Solving a Genetic Mystery

show/hide words to know

Chromosome: a long, thread-like molecule made of the chemical called DNA (deoxyribonucleic acid) that is held together with special proteins and is visible (with strong microscopes) during cell division... more

Gene: a region of DNA where a specific set of instructions for one trait is kept. We get some of our genes from our mother and some from our father... more

Karyotype: an image of chromosomes which shows their shape, size, and number.

Chromosomes and Genes

Take a moment to consider how traits are passed from parent to offspring inside the cell.

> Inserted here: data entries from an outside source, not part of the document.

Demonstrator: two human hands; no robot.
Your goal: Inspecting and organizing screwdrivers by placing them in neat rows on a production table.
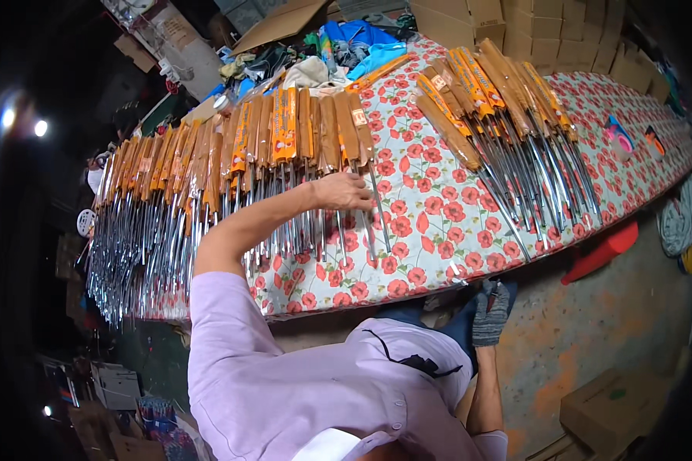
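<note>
My bare left hand (342, 192) reaches over the table, fingers curled around the shaft of a wooden-handled metal rod at the right end of a long row. The rods (284, 131) lie side by side, brown handles away from me in clear wrappers printed orange, thin shiny shafts toward me. A second fanned group of the same rods (507, 107) lies to the right, apart from the row. My right hand (492, 311), in a grey knit glove, is low beside the table's near edge; its fingers do not show clearly.
A red-flowered cloth covers the table (430, 223). Cloths and clothes (354, 46) are heaped at its far side, before stacked cardboard boxes (546, 34). Scissors with coloured handles (619, 138) lie at the right. A red object (603, 250) shows below the edge; another box (619, 407) stands on the floor.
</note>
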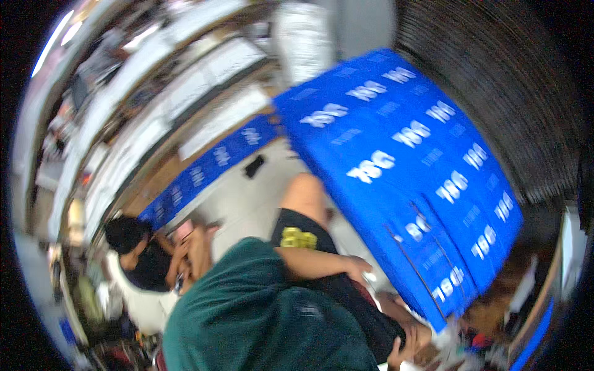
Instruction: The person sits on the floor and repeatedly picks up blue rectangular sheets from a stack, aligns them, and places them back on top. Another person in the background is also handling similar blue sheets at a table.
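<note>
The picture is smeared by motion. My left hand [357, 269] reaches across above my black shorts, with a small whitish thing [370, 277] at its fingertips; whether the fingers grip it is too blurred to tell. Low in the view, my right hand [405, 351] shows its fingers stretched out and apart, beside my lower leg. No held thing shows in it. Just beyond both hands stands a low table [396, 185] covered in blue cloth with white print. Two thin dark rods or strips [416, 266] lie on its near part.
Another person [145, 253] in black sits on the floor at the left. A small dark object [255, 166] lies on the pale floor. Loaded shelves [154, 93] run along the left, a grey corrugated shutter [489, 93] at the right. Small clutter [479, 343] sits at lower right.
</note>
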`<state>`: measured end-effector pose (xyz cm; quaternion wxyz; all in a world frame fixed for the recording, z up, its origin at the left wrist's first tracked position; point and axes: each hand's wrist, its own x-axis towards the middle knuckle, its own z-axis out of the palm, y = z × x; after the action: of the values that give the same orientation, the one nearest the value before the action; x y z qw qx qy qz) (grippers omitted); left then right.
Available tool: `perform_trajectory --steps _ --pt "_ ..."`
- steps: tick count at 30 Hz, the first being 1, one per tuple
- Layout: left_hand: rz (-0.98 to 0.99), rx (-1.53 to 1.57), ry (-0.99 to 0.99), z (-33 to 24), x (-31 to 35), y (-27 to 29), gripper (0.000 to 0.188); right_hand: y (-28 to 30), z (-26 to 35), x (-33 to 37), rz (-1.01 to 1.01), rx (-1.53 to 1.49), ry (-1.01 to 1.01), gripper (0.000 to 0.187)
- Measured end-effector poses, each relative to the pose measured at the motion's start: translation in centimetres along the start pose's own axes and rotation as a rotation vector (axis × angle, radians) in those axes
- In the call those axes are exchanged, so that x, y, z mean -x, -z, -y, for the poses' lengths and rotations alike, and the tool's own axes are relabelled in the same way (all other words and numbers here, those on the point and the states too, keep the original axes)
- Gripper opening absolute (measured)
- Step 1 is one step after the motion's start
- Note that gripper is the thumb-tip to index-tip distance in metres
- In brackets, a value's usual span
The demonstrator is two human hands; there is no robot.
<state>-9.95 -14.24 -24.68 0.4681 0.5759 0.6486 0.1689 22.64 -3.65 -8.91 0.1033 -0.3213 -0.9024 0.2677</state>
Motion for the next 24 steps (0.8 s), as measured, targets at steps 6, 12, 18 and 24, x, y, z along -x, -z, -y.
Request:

The information for the traits of an organism is stored in DNA, as genes on chromosomes. All living things have genes and chromosomes. Depending on the plant or animal, the size and number of chromosomes are different. Think of chromosomes as giant set of instructions for living things.

Chromosomes Two-By-Two

Chromosomes come in matching pairs, one pair from each parent. Humans, for example, have a total of 46 chromosomes, 23 from the mother and another 23 from the father. With two sets of chromosomes, children inherit two copies of each gene, one from each parent.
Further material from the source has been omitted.